-- ACTIVITY --
Each line of the data below from the one holding "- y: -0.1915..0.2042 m" to the one holding "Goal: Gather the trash", inclusive, is to be reproduced exactly; no other line belongs in the answer.

-- DATA PROVIDED --
-*-

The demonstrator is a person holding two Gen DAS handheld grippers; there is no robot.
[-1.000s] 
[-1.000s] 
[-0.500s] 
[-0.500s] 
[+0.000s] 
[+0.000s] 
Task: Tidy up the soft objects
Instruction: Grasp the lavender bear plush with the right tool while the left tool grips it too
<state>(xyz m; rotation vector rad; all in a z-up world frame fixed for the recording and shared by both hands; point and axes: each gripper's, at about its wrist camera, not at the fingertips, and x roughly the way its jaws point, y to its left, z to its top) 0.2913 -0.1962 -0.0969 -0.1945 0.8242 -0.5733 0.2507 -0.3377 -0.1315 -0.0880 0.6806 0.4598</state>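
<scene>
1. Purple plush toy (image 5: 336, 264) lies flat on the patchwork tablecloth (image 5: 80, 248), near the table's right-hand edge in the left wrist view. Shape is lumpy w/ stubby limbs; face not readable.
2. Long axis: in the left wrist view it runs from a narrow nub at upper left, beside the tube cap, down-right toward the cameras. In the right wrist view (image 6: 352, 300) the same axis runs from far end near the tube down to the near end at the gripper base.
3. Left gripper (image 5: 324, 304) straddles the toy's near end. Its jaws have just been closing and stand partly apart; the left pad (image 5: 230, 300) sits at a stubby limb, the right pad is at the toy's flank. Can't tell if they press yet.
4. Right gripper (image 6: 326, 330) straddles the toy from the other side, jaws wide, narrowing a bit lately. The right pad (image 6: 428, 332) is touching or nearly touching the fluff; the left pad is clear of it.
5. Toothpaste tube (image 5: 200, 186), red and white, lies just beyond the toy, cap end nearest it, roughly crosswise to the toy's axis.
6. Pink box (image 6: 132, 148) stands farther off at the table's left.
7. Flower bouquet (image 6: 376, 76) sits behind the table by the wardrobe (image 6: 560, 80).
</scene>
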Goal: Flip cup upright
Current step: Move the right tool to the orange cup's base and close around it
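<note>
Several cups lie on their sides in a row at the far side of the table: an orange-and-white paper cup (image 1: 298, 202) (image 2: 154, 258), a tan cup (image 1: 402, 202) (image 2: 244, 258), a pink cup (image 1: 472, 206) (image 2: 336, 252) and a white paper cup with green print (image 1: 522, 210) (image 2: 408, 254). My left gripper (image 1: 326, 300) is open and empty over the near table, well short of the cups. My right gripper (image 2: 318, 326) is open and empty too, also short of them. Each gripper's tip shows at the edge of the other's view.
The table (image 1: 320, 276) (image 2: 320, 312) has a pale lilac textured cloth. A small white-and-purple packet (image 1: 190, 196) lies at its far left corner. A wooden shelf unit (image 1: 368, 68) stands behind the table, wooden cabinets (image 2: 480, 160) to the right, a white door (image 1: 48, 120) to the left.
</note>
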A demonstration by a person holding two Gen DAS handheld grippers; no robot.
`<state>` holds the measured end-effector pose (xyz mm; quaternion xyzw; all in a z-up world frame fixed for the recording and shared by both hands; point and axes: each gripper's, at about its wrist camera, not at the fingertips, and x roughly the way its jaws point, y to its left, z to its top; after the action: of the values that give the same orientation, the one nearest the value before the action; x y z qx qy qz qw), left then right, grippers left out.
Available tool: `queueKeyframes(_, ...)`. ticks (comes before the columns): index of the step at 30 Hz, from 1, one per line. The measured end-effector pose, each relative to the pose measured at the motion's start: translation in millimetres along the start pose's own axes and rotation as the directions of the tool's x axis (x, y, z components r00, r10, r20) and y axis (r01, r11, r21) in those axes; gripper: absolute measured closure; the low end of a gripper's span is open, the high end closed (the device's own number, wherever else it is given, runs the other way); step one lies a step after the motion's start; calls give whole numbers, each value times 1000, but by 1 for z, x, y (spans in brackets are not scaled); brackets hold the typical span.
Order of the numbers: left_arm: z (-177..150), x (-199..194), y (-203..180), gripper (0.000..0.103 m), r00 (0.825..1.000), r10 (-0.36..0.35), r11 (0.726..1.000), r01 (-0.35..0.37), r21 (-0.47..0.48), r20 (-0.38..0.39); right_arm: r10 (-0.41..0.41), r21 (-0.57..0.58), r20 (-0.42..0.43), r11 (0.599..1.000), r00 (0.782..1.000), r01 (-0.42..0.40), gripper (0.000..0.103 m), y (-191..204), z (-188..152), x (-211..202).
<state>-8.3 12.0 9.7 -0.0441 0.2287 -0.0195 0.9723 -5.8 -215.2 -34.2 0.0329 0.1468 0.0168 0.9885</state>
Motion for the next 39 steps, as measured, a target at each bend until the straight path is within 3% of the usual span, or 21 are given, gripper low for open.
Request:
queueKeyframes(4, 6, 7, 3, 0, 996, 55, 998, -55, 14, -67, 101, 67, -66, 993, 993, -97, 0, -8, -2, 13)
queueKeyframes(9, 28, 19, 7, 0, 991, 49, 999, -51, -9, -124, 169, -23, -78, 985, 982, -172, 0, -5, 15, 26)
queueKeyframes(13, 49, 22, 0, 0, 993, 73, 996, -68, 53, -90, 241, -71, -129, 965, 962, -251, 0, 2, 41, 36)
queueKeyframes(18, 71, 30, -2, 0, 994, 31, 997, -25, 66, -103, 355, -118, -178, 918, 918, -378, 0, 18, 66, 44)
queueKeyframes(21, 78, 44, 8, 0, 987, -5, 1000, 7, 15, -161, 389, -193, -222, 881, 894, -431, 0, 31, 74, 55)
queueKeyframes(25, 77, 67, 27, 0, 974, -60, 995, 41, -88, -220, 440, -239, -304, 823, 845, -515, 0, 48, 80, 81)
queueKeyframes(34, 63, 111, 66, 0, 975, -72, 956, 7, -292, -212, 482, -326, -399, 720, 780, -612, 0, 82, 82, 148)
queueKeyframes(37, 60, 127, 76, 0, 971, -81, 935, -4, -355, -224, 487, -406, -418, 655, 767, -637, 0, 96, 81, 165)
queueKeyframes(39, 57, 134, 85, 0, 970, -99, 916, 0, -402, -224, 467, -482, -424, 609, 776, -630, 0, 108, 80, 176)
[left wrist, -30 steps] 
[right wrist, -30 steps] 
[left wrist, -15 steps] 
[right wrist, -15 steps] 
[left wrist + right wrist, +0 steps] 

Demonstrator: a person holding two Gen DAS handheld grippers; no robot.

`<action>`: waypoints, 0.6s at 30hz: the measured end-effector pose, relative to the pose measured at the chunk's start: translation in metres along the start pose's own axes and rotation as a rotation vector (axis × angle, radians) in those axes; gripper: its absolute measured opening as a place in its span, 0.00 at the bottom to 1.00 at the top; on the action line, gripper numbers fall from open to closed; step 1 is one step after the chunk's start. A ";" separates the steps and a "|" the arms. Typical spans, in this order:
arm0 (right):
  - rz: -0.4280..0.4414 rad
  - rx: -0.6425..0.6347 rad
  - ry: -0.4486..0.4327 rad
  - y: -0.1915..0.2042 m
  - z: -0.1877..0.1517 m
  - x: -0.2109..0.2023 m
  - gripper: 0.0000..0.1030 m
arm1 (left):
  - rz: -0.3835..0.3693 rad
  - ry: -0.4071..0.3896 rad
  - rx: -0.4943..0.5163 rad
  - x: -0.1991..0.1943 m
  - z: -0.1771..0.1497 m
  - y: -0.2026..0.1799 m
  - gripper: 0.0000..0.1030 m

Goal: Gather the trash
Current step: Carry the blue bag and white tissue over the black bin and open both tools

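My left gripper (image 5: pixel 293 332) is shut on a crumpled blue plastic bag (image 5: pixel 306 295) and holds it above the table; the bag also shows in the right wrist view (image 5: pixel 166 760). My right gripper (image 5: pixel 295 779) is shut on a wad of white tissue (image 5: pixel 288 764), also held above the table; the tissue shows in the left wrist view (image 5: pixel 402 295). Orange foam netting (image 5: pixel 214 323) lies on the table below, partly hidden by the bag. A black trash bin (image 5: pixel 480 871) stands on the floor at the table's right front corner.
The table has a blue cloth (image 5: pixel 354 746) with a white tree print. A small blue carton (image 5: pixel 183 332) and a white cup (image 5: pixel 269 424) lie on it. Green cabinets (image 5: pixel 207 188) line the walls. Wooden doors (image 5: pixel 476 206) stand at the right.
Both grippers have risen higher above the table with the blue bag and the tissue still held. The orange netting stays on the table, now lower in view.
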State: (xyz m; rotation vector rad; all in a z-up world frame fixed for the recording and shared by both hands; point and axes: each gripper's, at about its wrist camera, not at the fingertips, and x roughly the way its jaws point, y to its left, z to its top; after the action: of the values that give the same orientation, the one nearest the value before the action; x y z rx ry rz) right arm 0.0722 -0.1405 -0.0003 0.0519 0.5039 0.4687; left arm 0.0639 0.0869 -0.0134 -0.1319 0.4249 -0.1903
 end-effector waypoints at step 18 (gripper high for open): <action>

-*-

-- ANSWER SECTION --
  - y: -0.1915..0.2042 m
  - z: -0.1877..0.1517 m
  - x: -0.2109..0.2023 m
  - gripper: 0.0000..0.1030 m
arm1 (left):
  - rz: -0.3835..0.3693 rad
  - ry: -0.4071..0.3896 rad
  - rx: -0.4943..0.5163 rad
  - x: -0.1991..0.1943 m
  - z: -0.1771..0.1497 m
  - y: -0.2026..0.1799 m
  - gripper: 0.0000..0.1030 m

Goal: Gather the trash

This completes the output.